Neighbourhood Watch is now celebrating its 40th anniversary since it was established in England & Wales. It now has upwards of 2.3 million members across the country.
A Neighbourhood Watch scheme is proven to reduce crimes such as burglaries, vandalism, cons & scams, and car crime. So, if there is no scheme in your road, why not volunteer to be a Neighbourhood Watch Co-ordinator and help to protect your home and community? It might take just a couple of hours per month, but it could make a real difference to you and your neighbours. Lots of information and support are available to Co-ordinators.
Firstly, visit your neighbours to see if they would like to see such a scheme. There can be any number of households involved, schemes are generally run for about 15 – 20 houses in the same road, but sometimes more with the help of additional Co-ordinators.
Then contact Wycombe District Neighbourhood Watch Association to arrange an informal start-up meeting with all interested households to talk through the benefits and responsibilities. There is, of course, an application form to fill in and you should be a suitable person to represent your community, but, once that is done, you are ready to start.
The responsibilities of a Neighbourhood Watch Co-ordinator are to share information and to liaise with the neighbourhood policing teams and residents to improve community safety.
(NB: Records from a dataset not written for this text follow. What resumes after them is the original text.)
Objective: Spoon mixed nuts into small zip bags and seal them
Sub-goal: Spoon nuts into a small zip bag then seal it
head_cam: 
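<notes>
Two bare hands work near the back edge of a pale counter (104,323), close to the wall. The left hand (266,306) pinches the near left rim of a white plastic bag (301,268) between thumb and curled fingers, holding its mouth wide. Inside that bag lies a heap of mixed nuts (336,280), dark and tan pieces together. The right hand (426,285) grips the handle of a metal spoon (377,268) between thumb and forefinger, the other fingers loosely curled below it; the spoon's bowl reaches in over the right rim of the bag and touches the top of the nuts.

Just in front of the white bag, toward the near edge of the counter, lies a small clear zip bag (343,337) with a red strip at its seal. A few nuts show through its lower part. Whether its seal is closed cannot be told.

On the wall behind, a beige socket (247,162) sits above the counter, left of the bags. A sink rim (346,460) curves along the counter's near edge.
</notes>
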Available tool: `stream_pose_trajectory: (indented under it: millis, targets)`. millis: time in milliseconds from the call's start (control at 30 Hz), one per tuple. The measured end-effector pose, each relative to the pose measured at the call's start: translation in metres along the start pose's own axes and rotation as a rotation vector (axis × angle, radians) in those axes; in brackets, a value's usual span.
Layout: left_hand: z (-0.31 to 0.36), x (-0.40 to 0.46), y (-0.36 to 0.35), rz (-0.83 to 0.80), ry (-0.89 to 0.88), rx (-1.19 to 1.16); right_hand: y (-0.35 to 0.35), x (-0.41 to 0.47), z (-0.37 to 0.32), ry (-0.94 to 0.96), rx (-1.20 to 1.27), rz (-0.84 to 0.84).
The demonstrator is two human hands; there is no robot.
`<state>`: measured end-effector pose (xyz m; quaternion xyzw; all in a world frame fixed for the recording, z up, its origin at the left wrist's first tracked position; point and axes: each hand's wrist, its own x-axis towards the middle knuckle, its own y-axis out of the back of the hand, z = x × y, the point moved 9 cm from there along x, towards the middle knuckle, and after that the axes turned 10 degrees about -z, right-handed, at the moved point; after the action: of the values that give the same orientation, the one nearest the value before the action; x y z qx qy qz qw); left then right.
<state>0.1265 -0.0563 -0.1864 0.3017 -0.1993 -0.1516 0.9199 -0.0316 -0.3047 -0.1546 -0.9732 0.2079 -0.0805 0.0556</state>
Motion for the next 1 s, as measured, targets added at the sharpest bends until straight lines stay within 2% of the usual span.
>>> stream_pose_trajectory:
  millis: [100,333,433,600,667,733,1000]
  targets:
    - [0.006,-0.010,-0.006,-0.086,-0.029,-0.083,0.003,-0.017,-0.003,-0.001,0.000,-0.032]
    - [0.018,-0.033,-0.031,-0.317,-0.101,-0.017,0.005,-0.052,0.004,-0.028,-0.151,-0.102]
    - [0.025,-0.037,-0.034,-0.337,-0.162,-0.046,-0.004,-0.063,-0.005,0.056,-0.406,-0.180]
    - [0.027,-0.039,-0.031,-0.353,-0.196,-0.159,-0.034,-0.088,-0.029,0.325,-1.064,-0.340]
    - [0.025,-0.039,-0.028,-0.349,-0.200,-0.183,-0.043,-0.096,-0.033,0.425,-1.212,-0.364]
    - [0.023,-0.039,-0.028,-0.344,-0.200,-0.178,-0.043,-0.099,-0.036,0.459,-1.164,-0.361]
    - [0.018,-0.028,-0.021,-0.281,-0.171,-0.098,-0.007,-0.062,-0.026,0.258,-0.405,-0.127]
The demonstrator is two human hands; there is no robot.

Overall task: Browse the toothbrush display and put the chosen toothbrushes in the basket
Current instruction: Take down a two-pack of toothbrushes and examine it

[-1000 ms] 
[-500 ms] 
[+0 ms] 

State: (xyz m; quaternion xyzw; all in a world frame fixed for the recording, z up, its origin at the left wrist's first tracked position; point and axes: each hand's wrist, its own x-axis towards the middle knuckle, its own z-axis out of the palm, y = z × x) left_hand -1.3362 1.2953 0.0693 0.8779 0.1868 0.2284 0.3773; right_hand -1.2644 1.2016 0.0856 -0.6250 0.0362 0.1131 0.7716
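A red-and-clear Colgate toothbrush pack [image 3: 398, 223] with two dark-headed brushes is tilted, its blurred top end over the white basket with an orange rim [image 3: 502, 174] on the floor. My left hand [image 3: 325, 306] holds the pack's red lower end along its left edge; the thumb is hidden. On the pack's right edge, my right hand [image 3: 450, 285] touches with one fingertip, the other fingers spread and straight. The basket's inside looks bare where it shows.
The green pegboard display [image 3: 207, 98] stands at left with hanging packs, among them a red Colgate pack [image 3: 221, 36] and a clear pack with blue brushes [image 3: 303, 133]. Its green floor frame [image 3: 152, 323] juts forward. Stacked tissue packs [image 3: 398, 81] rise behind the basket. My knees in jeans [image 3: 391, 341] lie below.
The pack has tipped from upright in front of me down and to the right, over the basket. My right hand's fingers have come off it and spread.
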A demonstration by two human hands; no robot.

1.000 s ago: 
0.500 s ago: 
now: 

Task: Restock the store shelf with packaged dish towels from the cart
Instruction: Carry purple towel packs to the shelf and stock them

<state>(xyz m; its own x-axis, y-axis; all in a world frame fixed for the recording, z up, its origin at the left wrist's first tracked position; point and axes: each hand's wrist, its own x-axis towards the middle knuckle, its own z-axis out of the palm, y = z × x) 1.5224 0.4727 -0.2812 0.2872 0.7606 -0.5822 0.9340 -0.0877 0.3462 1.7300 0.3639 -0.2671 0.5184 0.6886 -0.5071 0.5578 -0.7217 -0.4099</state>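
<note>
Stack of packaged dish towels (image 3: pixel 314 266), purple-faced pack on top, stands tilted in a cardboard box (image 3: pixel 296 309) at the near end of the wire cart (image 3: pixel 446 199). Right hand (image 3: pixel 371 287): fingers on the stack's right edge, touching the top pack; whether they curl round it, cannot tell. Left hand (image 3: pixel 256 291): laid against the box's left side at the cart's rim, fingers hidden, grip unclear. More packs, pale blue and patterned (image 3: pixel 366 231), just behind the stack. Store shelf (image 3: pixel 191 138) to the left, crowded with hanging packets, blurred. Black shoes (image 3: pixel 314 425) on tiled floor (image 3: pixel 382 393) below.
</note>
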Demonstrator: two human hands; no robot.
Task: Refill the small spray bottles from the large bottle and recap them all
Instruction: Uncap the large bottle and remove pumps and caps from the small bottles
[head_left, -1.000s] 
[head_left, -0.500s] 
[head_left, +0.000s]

Basically, this means:
- Distribute (usually by email) the Thames Valley Alert messages – these email bulletins from the police report on crimes, crime threats, forewarn of known scams, and they are an invaluable way of keeping abreast of issues.
- Take delivery of and put up Neighbourhood Watch signs in the road – these are great deterrents to opportunist thieves!
- Advise households on simple security measures such as property markings, how to deal with cybercrime, car crime, bogus callers, and rogue traders – Neighbourhood Watch and Thames Valley Police website have lots of information on all of this.
- Encourage neighbours to report any suspicious activity to the police, either by calling 999 if a crime is taking place, or 101 for non-emergency calls.
- Discuss any specific concerns you and your neighbours may have, such as anti-social behaviour or a spate of crimes, with the neighbourhood policing teams.
- Keep up-to-date records of members and encourage new members to join. Make sure you keep an eye on elderly or vulnerable neighbours and ensure they are advised of all relevant information.